=== Problem statement ===
Look below for the line containing "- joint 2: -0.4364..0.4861" and the line containing "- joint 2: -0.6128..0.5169"; repeat exactly those two lines and all lines between them, and nothing else.

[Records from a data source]

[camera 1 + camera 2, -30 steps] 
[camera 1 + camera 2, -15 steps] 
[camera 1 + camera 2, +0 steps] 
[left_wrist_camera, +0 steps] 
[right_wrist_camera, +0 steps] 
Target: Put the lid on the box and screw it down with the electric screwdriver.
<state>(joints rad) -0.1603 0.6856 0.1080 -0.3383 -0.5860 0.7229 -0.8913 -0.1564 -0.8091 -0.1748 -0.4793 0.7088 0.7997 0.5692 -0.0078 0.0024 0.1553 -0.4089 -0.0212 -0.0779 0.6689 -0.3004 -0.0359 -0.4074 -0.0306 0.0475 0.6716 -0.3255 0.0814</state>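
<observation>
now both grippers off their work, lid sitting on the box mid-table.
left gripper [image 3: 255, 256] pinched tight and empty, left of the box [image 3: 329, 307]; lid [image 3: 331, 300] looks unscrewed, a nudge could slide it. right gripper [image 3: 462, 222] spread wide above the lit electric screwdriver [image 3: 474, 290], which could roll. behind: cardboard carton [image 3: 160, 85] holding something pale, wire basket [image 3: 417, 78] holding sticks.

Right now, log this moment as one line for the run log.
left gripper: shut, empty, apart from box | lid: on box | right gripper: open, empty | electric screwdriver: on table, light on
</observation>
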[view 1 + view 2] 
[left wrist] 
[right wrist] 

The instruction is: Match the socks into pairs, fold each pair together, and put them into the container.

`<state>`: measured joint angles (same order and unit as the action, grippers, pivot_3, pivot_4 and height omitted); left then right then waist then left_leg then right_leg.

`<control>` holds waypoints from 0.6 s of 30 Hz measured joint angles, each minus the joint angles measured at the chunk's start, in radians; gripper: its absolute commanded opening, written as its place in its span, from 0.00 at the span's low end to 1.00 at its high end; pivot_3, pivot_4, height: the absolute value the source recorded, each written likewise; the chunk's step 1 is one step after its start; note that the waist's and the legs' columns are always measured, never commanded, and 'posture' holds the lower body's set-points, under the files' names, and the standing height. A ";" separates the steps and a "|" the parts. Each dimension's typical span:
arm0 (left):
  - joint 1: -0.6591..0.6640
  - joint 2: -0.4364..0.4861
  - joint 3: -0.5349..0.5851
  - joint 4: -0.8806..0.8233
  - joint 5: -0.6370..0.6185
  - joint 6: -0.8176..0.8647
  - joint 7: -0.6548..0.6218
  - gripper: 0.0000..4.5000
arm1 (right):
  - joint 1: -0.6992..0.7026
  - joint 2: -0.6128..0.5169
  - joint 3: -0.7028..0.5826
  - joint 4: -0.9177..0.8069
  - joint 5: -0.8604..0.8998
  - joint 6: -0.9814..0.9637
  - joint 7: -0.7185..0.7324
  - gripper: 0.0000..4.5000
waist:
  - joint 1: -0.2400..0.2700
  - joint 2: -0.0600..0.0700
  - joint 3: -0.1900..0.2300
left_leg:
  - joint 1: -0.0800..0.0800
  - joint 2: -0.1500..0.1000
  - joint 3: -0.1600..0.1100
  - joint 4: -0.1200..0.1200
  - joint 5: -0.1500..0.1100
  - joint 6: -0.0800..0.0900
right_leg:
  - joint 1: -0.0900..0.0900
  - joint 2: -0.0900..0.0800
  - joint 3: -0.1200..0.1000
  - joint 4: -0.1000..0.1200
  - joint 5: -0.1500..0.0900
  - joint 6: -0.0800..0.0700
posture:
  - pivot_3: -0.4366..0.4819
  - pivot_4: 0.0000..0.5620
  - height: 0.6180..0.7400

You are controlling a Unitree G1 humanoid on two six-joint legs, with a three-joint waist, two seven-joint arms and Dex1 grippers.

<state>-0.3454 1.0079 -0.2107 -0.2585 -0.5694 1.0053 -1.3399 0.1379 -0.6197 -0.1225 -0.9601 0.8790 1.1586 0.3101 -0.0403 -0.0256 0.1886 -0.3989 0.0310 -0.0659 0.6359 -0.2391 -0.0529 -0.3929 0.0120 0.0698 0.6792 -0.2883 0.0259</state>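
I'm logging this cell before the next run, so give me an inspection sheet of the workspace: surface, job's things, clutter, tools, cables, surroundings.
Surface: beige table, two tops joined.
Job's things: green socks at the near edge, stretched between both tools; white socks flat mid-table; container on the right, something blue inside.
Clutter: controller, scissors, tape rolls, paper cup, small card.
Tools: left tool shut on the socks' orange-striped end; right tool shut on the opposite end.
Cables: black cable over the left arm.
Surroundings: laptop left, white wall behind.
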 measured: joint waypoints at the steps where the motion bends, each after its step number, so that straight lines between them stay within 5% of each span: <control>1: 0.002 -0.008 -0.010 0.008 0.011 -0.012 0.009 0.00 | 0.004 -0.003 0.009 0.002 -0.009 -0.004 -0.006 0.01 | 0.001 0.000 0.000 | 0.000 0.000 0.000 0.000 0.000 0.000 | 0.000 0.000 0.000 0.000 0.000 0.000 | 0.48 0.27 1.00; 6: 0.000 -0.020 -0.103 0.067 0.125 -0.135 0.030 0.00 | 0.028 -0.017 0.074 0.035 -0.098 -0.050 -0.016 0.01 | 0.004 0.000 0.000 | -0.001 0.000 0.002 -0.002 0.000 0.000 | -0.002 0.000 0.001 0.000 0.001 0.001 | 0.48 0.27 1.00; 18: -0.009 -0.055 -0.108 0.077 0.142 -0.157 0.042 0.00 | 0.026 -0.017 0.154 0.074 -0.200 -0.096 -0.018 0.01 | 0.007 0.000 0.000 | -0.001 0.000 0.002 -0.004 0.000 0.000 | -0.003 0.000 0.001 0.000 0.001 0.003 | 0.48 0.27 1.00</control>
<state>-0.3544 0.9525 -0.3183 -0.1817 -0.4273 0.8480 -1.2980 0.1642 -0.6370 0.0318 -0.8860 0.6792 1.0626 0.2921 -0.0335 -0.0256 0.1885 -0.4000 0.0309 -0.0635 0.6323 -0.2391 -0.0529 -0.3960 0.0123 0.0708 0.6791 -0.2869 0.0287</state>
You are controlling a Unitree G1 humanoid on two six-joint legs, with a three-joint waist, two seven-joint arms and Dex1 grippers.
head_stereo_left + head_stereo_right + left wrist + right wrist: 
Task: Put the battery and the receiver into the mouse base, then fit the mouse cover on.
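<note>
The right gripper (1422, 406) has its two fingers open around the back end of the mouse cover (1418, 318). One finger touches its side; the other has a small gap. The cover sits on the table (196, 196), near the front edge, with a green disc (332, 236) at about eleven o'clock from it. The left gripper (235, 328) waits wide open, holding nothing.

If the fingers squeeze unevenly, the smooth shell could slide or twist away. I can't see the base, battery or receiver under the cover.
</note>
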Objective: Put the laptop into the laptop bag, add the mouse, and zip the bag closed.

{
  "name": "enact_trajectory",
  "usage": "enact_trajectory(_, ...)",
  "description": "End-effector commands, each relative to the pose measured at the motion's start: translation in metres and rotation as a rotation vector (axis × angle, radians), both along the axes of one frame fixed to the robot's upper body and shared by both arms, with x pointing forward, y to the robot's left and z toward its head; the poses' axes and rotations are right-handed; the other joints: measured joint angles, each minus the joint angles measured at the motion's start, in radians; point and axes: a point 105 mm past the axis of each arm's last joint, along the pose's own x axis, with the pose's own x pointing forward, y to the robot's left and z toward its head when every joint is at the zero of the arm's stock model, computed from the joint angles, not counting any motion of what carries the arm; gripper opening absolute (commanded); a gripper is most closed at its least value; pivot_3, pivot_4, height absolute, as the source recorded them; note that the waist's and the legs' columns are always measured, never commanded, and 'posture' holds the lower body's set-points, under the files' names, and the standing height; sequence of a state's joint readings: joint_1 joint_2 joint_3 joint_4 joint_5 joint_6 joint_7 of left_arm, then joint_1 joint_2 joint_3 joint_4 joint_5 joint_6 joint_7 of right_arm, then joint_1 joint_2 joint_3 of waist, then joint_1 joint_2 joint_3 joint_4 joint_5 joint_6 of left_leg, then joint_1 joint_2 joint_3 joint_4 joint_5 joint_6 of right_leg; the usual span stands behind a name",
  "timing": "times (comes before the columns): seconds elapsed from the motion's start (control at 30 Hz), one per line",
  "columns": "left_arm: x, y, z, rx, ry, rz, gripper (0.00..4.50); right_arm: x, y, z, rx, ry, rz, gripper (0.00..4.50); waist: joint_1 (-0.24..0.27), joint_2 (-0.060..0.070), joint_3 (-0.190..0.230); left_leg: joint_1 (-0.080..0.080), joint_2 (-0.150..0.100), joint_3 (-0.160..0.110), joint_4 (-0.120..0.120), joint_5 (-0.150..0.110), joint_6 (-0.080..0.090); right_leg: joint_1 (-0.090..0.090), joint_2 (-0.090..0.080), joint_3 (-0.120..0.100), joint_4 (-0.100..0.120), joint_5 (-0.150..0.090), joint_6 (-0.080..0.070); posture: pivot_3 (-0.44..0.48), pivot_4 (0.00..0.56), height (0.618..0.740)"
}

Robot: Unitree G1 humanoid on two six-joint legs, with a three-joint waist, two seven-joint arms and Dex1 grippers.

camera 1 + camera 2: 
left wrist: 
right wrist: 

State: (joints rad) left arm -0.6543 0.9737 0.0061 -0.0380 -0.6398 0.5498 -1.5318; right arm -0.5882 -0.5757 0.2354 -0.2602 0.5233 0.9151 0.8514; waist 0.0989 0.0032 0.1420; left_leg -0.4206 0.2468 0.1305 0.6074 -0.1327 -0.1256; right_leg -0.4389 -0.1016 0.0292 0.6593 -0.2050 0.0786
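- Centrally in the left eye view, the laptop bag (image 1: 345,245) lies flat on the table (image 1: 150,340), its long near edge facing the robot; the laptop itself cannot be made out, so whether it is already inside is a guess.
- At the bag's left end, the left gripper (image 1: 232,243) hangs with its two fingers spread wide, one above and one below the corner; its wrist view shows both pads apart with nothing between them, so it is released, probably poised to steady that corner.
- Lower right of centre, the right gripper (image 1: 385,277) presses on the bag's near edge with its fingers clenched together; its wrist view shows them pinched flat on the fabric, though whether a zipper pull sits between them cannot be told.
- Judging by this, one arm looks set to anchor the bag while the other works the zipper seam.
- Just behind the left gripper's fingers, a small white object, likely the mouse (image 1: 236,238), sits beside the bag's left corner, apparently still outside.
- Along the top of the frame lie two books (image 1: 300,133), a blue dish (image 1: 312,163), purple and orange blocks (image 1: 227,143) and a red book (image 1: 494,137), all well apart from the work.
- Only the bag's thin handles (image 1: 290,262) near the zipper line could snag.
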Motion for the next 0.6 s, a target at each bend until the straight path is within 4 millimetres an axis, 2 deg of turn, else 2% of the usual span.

=== Task response ===
  - joint 2: -0.4364..0.4861
  - joint 3: -0.5349..0.5851
  - joint 4: -0.8806..0.8233
  - joint 5: -0.6370..0.6185
  - joint 6: -0.8176..0.8647
  - joint 7: -0.6548..0.6218
  - gripper: 0.0000..4.5000
arm1 (right):
  - joint 1: -0.6992..0.7026
  - joint 2: -0.6128..0.5169

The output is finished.